According to their website, text compactor is a website that was created in 2010 as a free online automatic text summarizer. It was based on an open text summarizer software that is now defunct. The summarization tool worked by determining the frequency of words within sentences and giving each sentence a score. The sentence(s) with the highest scores were deemed the most relevant and used for the summary.
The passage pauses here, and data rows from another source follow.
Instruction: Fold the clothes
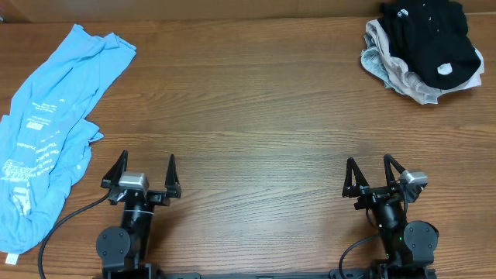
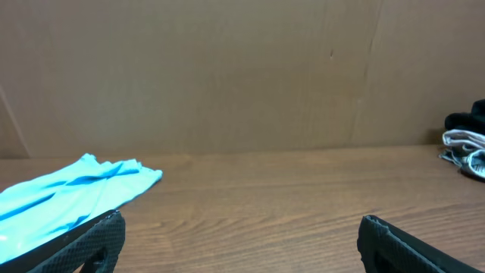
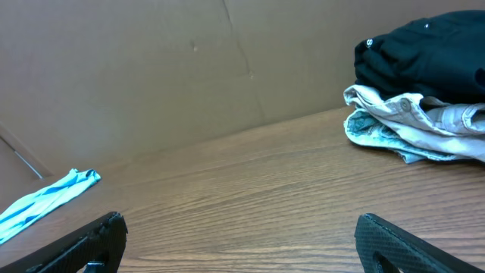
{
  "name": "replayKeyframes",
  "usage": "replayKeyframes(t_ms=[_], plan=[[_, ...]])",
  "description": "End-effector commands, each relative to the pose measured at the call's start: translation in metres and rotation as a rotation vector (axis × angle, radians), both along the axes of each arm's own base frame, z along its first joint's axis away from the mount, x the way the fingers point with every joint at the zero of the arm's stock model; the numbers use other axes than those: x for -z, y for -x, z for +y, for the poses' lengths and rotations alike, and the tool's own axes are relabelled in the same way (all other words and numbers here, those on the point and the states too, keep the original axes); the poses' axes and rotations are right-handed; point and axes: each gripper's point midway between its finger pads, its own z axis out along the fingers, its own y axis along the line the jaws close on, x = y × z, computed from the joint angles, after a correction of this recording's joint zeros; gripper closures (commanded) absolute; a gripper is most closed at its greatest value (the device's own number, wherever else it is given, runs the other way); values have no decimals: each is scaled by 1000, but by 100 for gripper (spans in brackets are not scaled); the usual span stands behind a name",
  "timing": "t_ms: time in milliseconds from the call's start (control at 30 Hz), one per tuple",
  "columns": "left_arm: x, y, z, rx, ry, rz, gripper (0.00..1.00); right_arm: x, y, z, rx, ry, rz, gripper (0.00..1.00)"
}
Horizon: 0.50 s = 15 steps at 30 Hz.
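A pile of clothes sits at the table's far right corner: a crumpled black garment (image 1: 428, 35) with a small white logo lies on top of a pale beige one (image 1: 403, 77). The right wrist view shows the black garment (image 3: 424, 53) over the pale one (image 3: 413, 125) at the upper right. A light blue shirt (image 1: 50, 116) with white print lies spread along the left edge; its end (image 2: 68, 193) shows in the left wrist view. My left gripper (image 1: 145, 164) and right gripper (image 1: 370, 164) rest near the front edge, both open with nothing between their fingers.
A brown cardboard wall (image 2: 242, 76) stands behind the table's far edge. Bare wooden tabletop (image 1: 248, 116) stretches between the blue shirt and the pile. A black cable (image 1: 66, 221) runs from the left arm's base.
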Motion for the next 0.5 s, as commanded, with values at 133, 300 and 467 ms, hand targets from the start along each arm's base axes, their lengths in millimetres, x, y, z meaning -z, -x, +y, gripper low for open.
replayKeyframes(t_ms=[133,300,467], plan=[[0,5,5,-29,-12,-11,0,2,0,1,-5,2,-5,0],[12,10,5,-34,-8,34,0,2,0,1,-5,1,-5,0],[37,10,7,-48,1,136,0,2,0,1,-5,2,-5,0]])
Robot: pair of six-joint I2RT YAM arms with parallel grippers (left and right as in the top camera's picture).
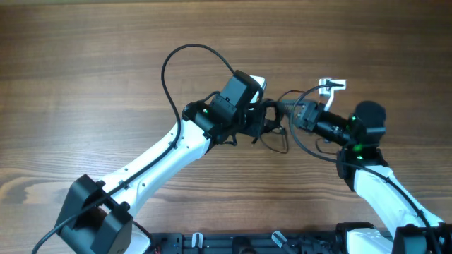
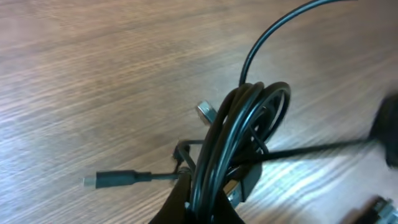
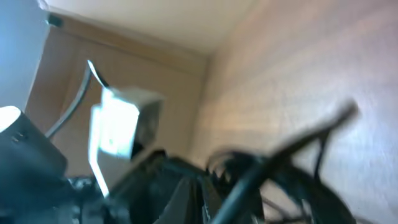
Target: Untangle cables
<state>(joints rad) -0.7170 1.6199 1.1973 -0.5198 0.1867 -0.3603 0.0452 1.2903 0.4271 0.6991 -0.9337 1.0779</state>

It was recommended only for non-fiction and aimed to save busy students, teachers, and professionals time by quickly sifting through large content and papers.

Text Compactor | The Evolution of the Text Summarizer

Fast forward to today and summarization and paraphrasing tools like text compactor show their age. Older tools like text compactor were cutting edge in their time and offered a unique look into what was and still to come. Text summarization has moved far beyond counting words in sentences and scoring them.

Open AI GPT-3 Text Summarizer

Enter Open AI, an artificial intelligence company founded in San Francisco, CA in December 2015. The company has trained its AI model to recursively process and summarize books of any length. They use natural language processing with a fine-tuned model from GPT-3. 

According to an Open AI blog post, the model is capable of generating sensible summaries for entire books. It produces a 6/7 rating 5% of the time, which is comparable to a summary written by a human who has read the book several times. The AI model can achieve a 5/7 rating 15% of the time. According to their post and using Alice’s Adventures in Wonderland as an example, the summarization tool works as follows:

  1. Alice’s Adventures in Wonderland is processed – 26,449 words.
  2. The original text is divided into sections and each section is summarized – 66 summaries, 6,024 words
  3. Section summaries are summarized again into higher-level summaries – 6 summaries, 830 words
  4. The summarizing process is repeated until a complete summary is achieved – complete, single summary at 136 words

The model uses recursive task decomposition. This is the breaking down of summaries into smaller sections so humans can more easily review each summary for accuracy. It also allows each part of the summary to more easily be tied to the section of the book it came from. Lastly, it allows books of unbounded length to be summarized and isn’t constricted by the length of the transformer model used.

Achieving Perfect Text Summaries

Artificial intelligence for generalized text processing such as summarization have taken a huge step forward. AI in just 10 years has went from counting words (like Text Compactor did) to intelligent models that are capable of teaching themselves. 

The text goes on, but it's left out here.